Outreach projects totaling $400,000 in federal funding will support conferences, workshops, training and technology transfer efforts focused on advancing aquaculture knowledge, management and collaboration. Projects include strengthening the network of fishpond practitioners in Hawaii, building collaboration among the aquaculture and fishing industries in California, and training shellfish aquaculturists in Connecticut among others. A complete list of aquaculture conference and training projects funded in the 2016 competition is also available.
“An important and often overlooked area is going beyond research to integrate useable science into people’s everyday lives. The conferences and workshops funded this year will contribute to filling that gap,” commented Pennock.

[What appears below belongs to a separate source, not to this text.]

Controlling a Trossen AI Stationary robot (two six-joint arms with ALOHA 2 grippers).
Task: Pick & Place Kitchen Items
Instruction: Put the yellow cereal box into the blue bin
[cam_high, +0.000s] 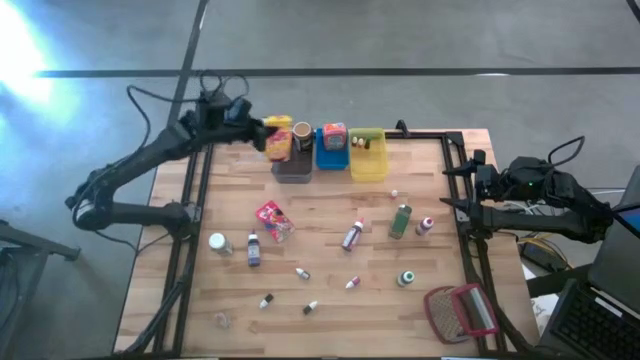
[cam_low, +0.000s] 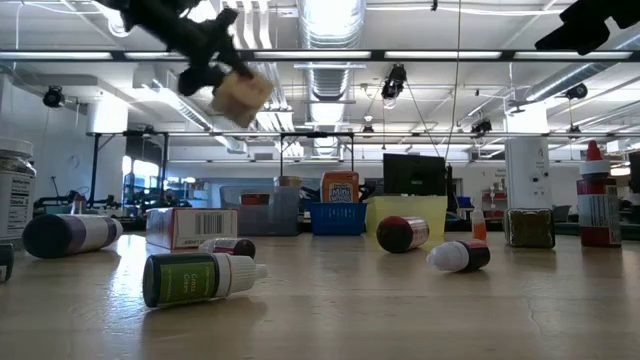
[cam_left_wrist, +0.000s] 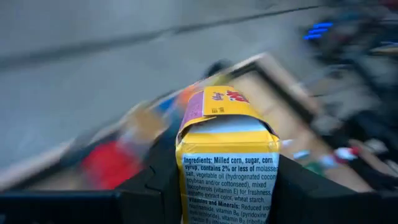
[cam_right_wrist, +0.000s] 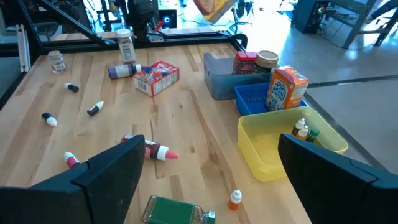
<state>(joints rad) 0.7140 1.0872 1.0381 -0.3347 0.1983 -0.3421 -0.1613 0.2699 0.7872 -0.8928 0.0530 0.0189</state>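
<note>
Gripping a yellow printed cardboard box (cam_left_wrist: 227, 158) between the dark fingers of the left gripper (cam_high: 262, 135), aloft at upper centre-left of the high view, just beside the grey bin (cam_high: 292, 170). Standing wide open and holding nothing, the right gripper (cam_high: 450, 190) at the table's right edge. Lying scattered over the pale, planked wooden table (cam_high: 330, 300): small plastic bottles, a red packet (cam_high: 273, 220), a green bottle (cam_high: 401, 220). Showing behind, in the low view, a workshop hall with bright ceiling lights.

A: What sits along the back of the wooden table (cam_high: 330, 215)?
B: Three bins touching in a row: grey bin (cam_high: 292, 170), blue bin (cam_high: 331, 157), yellow bin (cam_high: 368, 163).
A: Anything else?
B: A red-framed mesh basket (cam_high: 460, 311) at five o'clock, tilted, near the corner.
</note>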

For 50 years, Sea Grant has combined groundbreaking research on aquaculture with local outreach to transfer the latest technologies and techniques to aquaculturists. Sea Grant also provides training on aquaculture and, through its legal expertise, works with communities to inform policies related to aquaculture.
Sea Grant’s current priorities for aquaculture include 1) research to inform pending, regulatory decisions regarding aquaculture on the local, state or federal level leading to an information product—such as tool, technology, template or model—needed to make final decisions on a specific question; 2) research that supports the introduction and/or increase in production of new and emerging species of aquaculture interest; 3) research that supports continued seafood safety and product quality; and 4) social and/or economic research targeted to understand aquaculture issues in a larger context.
The $3.4 million in grants announced today is part of Sea Grant’s $9 million national aquaculture research and technology transfer portfolio in 2016. Additional components of the portfolio include ongoing aquaculture research efforts ($1.8M for 27 projects) and ongoing technology transfer and extension efforts ($3.1M) by Sea Grant universities and partners around the country.